C’est par ces paroles solennelles que le premier chant ouvre l’histoire du serviteur de Dieu. De qui s’agit-il ? Probablement d’Israël. Isaïe au chapitre 41, 8 dit : « Mais toi, Israël mon Serviteur, Jacob toi que j’ai choisi, descendance d’Abraham, mon ami…toi à qui j’ai dit : tu es mon serviteur ». Dieu choisit donc son peuple pour lui confier une importante mission :

« C’est moi le Seigneur,
Je t’ai appelé selon la justice,
Je t’ai tenu par la main,
Je t’ai mis en réserve et je t’ai destiné à être l’alliance de la multitude
À être la lumière des nations,
À ouvrir les yeux aveuglés,
À tirer du cachot le prisonnier,
De la maison d’arrêt les habitants des ténèbres » (42, 6-7)

Ce qui est étonnant, c’est que le peuple que Dieu a choisi pour remplir cette mission est un peuple humilié par Babylone, exploité « qui a connu de près la souffrance » (Lm 3, 1), réduit à la plus extrême détresse, presque dépourvu de foi et d’espérance, un peuple qui, à force de tant souffrir disait : « je suis à bout de force, mon espérance qui me venait de Dieu, s’en est allée » (Lm 3, 18), un peuple qui se présente comme « le rebut des peuples » (Lm 3, 45). C’est un peuple qui a connu la faim, c’est un peuple qui a vu la misère, la terreur s’est répandue. C’est un peuple qui a vu la destruction : « Le Seigneur dans son déchaînement démolit les fortifications de la Belle Judée… dans l’ardeur de sa colère il supprime toute la puissance d’Israël » (Lm 2, 2-3), « Il engloutit Israël ; il engloutit ses donjons, il ruine ses fortifications. Il multiplie pour la Belle Judée plainte et complainte. » (Lm 2, 5) Il a connu la tristesse de la mort : « Jérusalem, la voilà devenue une ordure, elle gémit et tourne le dos » (Lm 1, 8, « Elle pleure, elle pleure dans la nuit, des larmes plein les joues ; pour elle pas de consolateur » (Lm 1, 2). Finalement c’est l’esclavage que le peuple connaîtra : « Voyez ma douleur, mes jeunes filles et mes jeunes gens sont allés en captivité » (Lm 1, 18), « des esclaves dominent sur nous et personne pour nous arracher de leurs mains » (Lm 5, 8), « Sous l’humiliation, sous le poids de l’esclavage, Judée va en déportation » (Lm 1, 3). « Vous tous qui passez sur le chemin, regardez et voyez s’il est une douleur comme ma douleur (Lm 1, 12). Isaïe a été à l’écoute de son peuple. Nous ne pouvons être un signe d’espérance qu’en restant à l’écoute de ce qui se murmure au fond des quartiers populaires, dans les villages et les villes. Il s’agit donc d’être à l’écoute des questions et des besoins des hommes et des femmes que nous côtoyons, de savoir décrypter la banalité quotidienne et de savoir percevoir les évolutions.
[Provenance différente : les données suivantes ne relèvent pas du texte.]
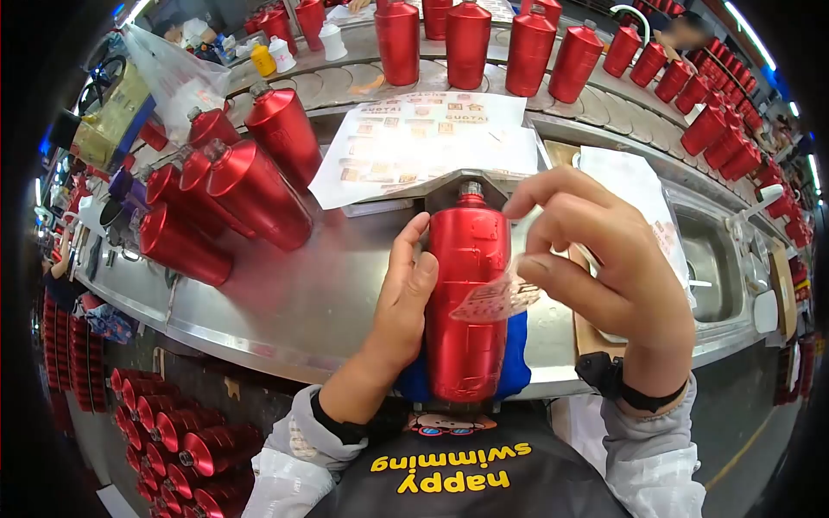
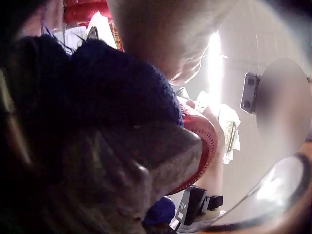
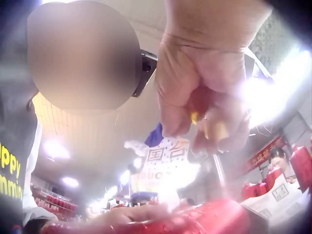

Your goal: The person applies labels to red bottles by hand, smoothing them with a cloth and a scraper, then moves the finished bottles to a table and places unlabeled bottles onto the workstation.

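Note:
A red bottle (image 1: 469, 302) with a clear cap leans in front of the apron, its base toward the person. Along its left side the left hand (image 1: 399, 298) holds it, thumb at the near edge and some fingers hidden behind. The right hand (image 1: 604, 250) pinches a thin see-through label (image 1: 492, 298) with brown print between thumb and fingers. In the head view the label overlaps the bottle's right side; in the right wrist view the label (image 3: 168, 158) hangs below the fingertips. Blue cloth (image 1: 516, 354) lies beneath the bottle, over a metal block (image 2: 175, 151).
A printed label sheet (image 1: 423, 147) lies behind the bottle. Several red bottles (image 1: 259, 194) stand at left on the steel table (image 1: 285, 319). More line the conveyor (image 1: 604, 108) behind. A sink (image 1: 712, 250) is at right. Crowded red bottles (image 1: 190, 440) stand low at left.

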`<state>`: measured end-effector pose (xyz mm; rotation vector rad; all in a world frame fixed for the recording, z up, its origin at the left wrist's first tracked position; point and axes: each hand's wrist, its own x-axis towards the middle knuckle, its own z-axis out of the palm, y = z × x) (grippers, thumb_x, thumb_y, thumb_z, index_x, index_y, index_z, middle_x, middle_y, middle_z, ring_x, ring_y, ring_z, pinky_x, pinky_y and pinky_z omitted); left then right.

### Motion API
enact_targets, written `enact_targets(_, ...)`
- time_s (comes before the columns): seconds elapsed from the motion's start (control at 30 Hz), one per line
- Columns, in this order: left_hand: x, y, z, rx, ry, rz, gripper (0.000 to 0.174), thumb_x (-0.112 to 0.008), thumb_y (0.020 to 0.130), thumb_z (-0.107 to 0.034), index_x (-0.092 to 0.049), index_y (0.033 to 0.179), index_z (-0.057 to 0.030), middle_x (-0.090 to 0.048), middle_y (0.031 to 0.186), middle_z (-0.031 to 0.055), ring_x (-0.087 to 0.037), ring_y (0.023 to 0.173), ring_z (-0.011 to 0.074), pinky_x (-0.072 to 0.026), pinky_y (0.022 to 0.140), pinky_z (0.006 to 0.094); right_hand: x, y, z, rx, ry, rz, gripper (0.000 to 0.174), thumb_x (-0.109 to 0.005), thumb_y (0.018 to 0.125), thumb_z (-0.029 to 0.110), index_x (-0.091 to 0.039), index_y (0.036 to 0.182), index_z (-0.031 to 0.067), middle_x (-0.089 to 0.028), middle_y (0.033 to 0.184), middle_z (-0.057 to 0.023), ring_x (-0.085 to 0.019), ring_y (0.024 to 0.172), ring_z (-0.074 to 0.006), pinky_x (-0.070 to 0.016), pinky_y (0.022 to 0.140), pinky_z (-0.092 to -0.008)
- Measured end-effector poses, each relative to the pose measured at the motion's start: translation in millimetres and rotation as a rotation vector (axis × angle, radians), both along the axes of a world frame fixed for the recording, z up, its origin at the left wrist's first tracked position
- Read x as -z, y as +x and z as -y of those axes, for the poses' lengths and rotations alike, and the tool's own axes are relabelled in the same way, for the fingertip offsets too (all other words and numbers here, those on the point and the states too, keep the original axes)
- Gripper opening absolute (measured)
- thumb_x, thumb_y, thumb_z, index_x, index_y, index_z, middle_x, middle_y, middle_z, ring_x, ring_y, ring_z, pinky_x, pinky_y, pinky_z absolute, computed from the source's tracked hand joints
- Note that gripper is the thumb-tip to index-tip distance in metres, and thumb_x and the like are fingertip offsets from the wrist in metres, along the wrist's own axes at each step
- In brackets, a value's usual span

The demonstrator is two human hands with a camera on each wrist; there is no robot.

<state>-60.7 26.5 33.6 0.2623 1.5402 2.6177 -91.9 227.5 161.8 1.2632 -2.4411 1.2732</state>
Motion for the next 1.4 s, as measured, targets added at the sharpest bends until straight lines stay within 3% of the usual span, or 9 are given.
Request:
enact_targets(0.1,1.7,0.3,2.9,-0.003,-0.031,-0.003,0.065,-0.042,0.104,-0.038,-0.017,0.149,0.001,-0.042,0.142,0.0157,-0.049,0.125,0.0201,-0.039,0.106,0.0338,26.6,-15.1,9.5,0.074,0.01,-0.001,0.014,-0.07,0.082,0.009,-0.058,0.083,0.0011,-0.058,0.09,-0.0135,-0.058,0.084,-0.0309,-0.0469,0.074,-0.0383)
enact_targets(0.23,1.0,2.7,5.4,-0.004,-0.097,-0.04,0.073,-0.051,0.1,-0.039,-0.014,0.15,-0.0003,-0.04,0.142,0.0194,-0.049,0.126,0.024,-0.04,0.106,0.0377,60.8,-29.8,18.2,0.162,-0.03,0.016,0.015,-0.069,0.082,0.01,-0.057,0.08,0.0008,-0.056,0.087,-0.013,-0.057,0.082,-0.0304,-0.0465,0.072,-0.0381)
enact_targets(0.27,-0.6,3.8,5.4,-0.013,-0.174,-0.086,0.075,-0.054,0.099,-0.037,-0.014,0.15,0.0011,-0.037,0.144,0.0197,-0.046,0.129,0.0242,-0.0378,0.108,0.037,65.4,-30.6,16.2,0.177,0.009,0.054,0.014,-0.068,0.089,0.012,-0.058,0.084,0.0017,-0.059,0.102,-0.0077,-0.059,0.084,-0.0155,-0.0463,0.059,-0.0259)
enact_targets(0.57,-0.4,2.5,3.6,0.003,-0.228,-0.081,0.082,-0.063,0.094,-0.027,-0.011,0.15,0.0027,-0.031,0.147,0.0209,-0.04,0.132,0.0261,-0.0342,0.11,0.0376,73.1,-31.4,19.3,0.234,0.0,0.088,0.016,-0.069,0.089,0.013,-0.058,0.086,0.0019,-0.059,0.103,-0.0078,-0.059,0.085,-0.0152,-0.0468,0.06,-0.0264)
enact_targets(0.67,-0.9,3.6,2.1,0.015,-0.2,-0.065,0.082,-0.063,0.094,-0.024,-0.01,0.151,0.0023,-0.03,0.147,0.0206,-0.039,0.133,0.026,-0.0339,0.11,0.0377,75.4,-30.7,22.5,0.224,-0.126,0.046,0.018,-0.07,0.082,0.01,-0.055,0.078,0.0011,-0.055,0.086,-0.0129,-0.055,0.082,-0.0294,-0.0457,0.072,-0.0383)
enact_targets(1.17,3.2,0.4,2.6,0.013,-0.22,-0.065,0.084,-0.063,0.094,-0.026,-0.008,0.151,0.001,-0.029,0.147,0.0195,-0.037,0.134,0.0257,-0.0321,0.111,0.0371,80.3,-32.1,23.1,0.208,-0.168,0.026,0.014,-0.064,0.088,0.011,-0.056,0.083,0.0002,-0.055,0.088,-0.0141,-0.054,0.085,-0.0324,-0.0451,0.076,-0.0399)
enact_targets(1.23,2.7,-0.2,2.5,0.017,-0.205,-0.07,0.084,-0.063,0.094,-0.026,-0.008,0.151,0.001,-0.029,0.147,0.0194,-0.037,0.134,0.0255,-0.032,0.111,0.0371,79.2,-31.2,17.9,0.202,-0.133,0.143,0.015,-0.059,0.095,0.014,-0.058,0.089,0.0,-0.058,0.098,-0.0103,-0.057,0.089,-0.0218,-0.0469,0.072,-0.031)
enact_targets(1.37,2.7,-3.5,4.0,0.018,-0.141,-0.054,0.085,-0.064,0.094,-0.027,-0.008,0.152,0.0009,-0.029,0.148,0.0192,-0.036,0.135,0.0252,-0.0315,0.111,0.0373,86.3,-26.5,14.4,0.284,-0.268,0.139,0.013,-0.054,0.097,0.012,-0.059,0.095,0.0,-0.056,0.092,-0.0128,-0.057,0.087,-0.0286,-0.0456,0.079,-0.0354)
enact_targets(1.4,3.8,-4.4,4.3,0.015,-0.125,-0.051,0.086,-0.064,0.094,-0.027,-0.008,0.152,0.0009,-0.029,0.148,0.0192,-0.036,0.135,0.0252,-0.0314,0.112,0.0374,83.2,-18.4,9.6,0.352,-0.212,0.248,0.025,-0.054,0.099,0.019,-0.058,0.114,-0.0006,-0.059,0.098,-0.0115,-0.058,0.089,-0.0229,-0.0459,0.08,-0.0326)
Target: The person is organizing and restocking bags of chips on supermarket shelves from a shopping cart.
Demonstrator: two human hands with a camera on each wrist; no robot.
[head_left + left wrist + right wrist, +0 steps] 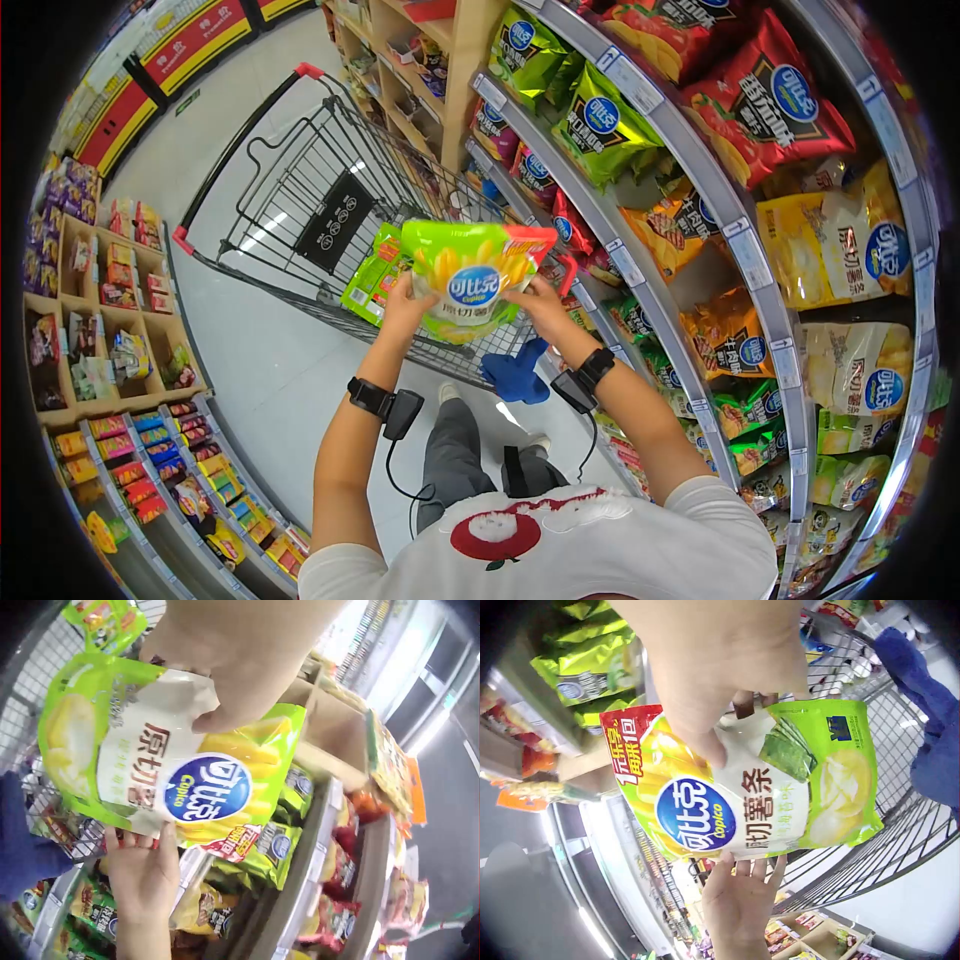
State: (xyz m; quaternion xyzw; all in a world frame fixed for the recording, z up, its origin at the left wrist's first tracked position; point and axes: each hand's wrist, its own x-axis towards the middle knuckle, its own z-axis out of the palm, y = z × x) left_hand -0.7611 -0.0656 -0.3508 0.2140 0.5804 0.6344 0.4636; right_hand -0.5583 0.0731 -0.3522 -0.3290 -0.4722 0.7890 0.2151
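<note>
Both hands hold a green-and-white chip bag [462, 252] in front of the body, its printed front and blue Copico logo facing up. On one side the left hand [402, 308] grips the bag's edge, the thumb over the front and the other fingers behind. Opposite it, the right hand [543, 312] pinches the other edge in the same way. In the left wrist view the left thumb presses on the white panel of the bag [161, 735]. The right wrist view shows the right thumb on the bag's front [795, 780]. A second green bag [362, 292] lies in the cart behind.
A wire shopping cart [300, 190] stands just ahead, with a blue cloth-like thing [520, 372] at its near side. Shelves of chip bags [765, 100] rise close on the right. Snack shelves [120, 370] line the left, across a pale floor [270, 345].
</note>
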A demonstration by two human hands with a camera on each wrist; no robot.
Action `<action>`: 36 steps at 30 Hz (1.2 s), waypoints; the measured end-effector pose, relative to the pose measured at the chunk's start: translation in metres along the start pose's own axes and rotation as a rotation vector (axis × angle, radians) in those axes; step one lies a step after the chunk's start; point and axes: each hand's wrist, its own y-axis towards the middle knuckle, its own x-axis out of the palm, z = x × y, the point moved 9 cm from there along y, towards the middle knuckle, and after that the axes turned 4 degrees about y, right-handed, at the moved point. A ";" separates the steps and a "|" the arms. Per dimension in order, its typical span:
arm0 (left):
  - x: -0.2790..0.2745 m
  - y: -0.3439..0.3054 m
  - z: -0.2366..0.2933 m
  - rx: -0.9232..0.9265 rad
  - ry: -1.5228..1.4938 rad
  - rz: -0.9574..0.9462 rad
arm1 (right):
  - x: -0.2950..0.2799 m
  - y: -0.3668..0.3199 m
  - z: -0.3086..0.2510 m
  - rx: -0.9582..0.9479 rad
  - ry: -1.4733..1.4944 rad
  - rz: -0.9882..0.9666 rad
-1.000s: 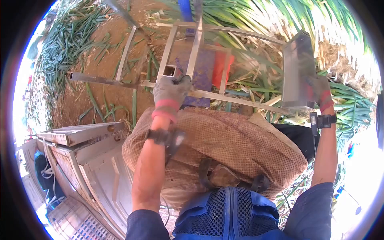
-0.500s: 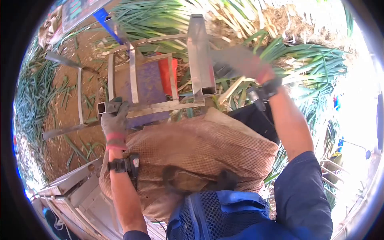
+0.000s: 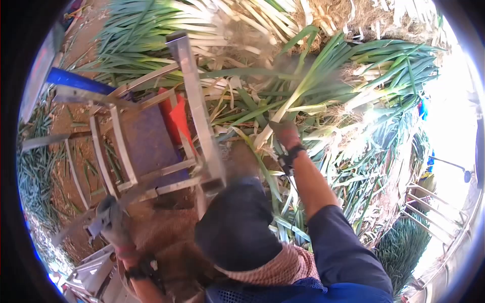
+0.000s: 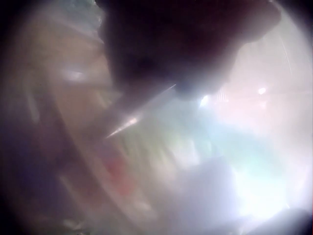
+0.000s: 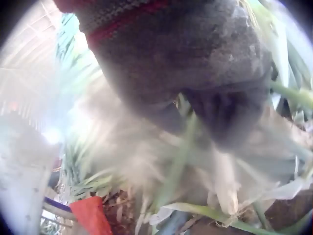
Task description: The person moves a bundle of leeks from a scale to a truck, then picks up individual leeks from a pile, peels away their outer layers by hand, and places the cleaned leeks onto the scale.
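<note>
We are clasping the metal frame [image 3: 198,101] at its near-left corner with our left grip [image 3: 114,222]; beyond its right edge, our right grip [image 3: 285,134] is grasping a leek [image 3: 290,103] near its white end.

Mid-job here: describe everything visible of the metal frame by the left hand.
The metal frame is silvery and ladder-like, with a thicker rectangular tube at its right end. It slants across the left of the head view, with a purple panel and red sheet showing between its bars. The gloved left hand grips its near-left end; its footing cannot be made out.
</note>
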 end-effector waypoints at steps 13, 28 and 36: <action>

Ainsi donc, voilà le peuple que Dieu choisit pour accomplir sa mission, ce choix est déconcertant car plus personne ne croyait en ce peuple. Seul Dieu compte encore sur lui : « Toi à qui j’ai dit : Tu es mon serviteur, je t’ai choisi et non pas rejeté, ne crains pas, car je suis avec toi, n’aie pas ce regard anxieux, car je suis ton Dieu. Je te rends robuste, oui, je t’aide, oui, je te soutiens par ma droite qui fait justice. » (41, 9-10). Ce choix qui ne rejoint pas notre façon de penser révèle les préférences de Dieu. Il est toujours du côté des petits, des opprimés et il leur fait confiance. Il nous faut découvrir qu’ils sont pour nous une Bonne Nouvelle. Nous retrouvons cela dans le Nouveau Testament. Le paradoxe évangélique veut que cette pauvreté humaine soit richesse aux yeux de Dieu : « N’est-ce pas Dieu qui a choisi ceux qui sont pauvres aux yeux du monde pour le rendre riche en foi et héritiers du Royaume qu’il a promis à ceux qui l’aiment » (Jc 2, 5) ; « Ce qui est folie… faible… vil… méprisé, ce qui n’est pas, Dieu l’a choisi pour réduire à rien ce qui est. » (1 Cor 1, 26-28). Malgré nos beaux discours sur l’option pour les pauvres, il y a une logique évangélique que nous risquons continuellement d’oublier, à savoir que les petits et les pauvres sont plus proches du Royaume. Les critères du monde nous envahissent (efficacité, rentabilité, prestige, possession, réussite) oubliant que les voies de Dieu ne sont pas les nôtres.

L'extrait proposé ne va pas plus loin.